• _What this task involves_:
The listing below should be written out word for word, with its pictures removed.

• _Source material_:
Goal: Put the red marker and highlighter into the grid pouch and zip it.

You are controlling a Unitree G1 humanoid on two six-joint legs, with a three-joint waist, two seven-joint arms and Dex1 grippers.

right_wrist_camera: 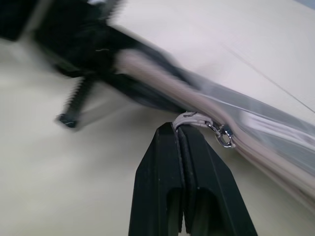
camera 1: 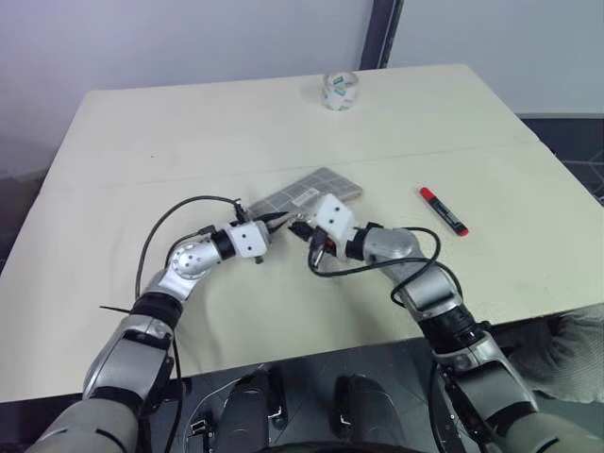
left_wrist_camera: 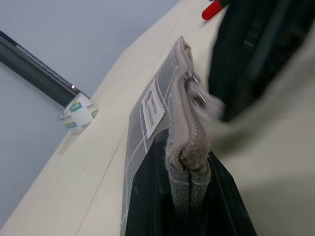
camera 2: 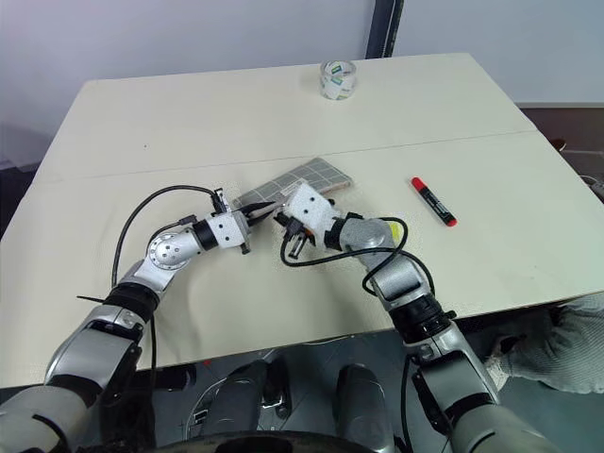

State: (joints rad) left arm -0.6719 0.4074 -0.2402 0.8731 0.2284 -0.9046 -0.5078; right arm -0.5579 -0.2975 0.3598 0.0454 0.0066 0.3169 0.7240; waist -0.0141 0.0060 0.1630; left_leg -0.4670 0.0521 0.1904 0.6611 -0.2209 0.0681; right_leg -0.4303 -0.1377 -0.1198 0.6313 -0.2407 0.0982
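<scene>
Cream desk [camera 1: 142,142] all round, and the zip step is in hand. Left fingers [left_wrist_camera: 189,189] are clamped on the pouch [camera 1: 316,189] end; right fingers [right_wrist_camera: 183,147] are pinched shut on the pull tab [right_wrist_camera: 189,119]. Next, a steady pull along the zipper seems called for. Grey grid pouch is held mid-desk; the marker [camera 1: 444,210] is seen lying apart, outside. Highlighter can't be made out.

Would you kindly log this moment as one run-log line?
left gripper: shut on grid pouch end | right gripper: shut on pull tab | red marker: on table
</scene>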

• _Exercise output_:
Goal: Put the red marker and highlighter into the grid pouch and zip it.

You are controlling a Unitree G1 humanoid on two six-joint legs, with a three-joint waist, two seven-joint arms and Dex1 grippers.

right_wrist_camera: 
camera 1: 
left_wrist_camera: 
camera 2: 

State: (joints rad) left arm -0.6719 0.4074 -0.2402 0.8731 0.2284 -0.9046 -0.5078; right arm -0.5579 -0.2975 0.3598 0.0454 0.0066 0.3169 0.7240; waist -0.0141 0.0060 0.1630; left_leg -0.4670 0.0521 0.1904 0.6611 -0.2209 0.0681; right_leg -0.4303 -0.1377 -0.1198 0.6313 -0.2407 0.0982
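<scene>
Cream desk [camera 1: 142,142] all round, and the zip step is in hand. Left fingers [left_wrist_camera: 189,189] are clamped on the pouch [camera 1: 316,189] end; right fingers [right_wrist_camera: 183,147] are pinched shut on the pull tab [right_wrist_camera: 189,119]. Next, a steady pull along the zipper seems called for. Grey grid pouch is held mid-desk; the marker [camera 1: 444,210] is seen lying apart, outside. Highlighter can't be made out.

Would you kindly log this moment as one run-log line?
left gripper: shut on grid pouch end | right gripper: shut on pull tab | red marker: on table
</scene>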

There is nothing more to this answer.